YOUR GOAL: Every line below is to be set down again exactly; any image stays out.

▼

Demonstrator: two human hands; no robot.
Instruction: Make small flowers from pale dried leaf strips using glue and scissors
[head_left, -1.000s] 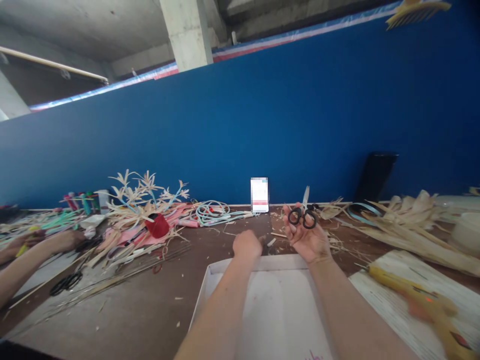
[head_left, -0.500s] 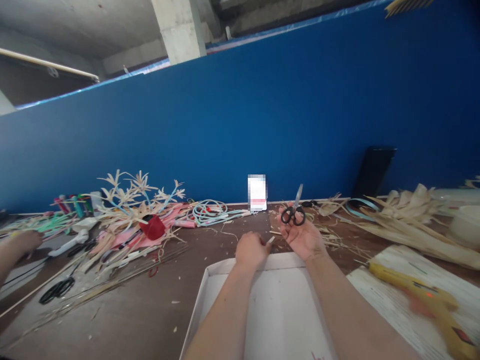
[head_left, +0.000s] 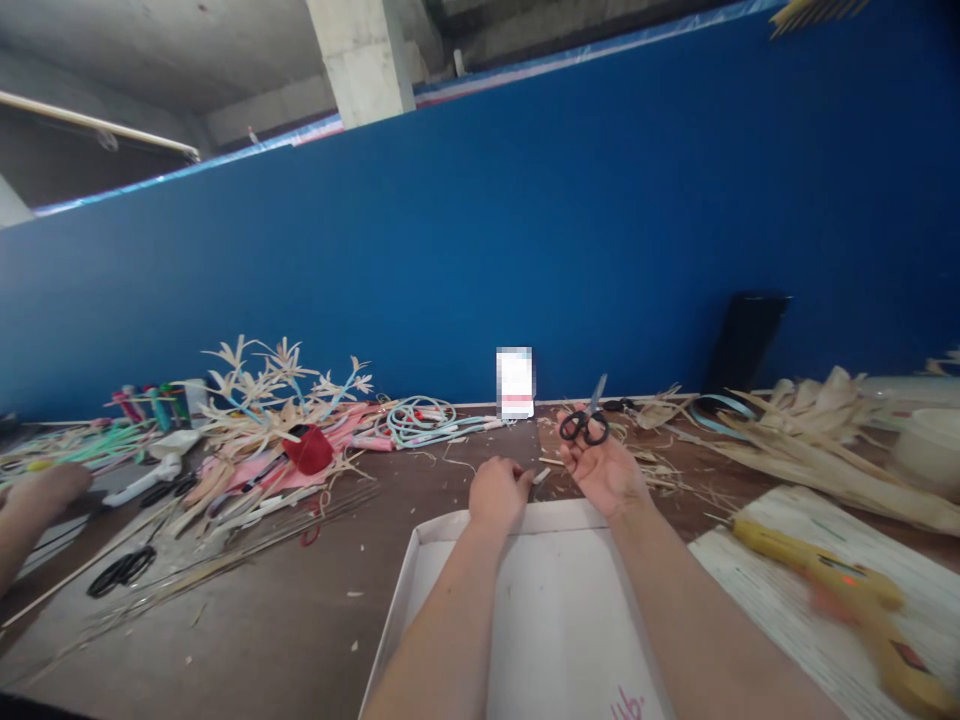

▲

SOLUTION FOR THIS TASK:
Demonstrator: two human hands; no robot.
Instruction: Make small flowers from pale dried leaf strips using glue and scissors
[head_left, -1.000s] 
[head_left, -0.500s] 
[head_left, +0.000s] 

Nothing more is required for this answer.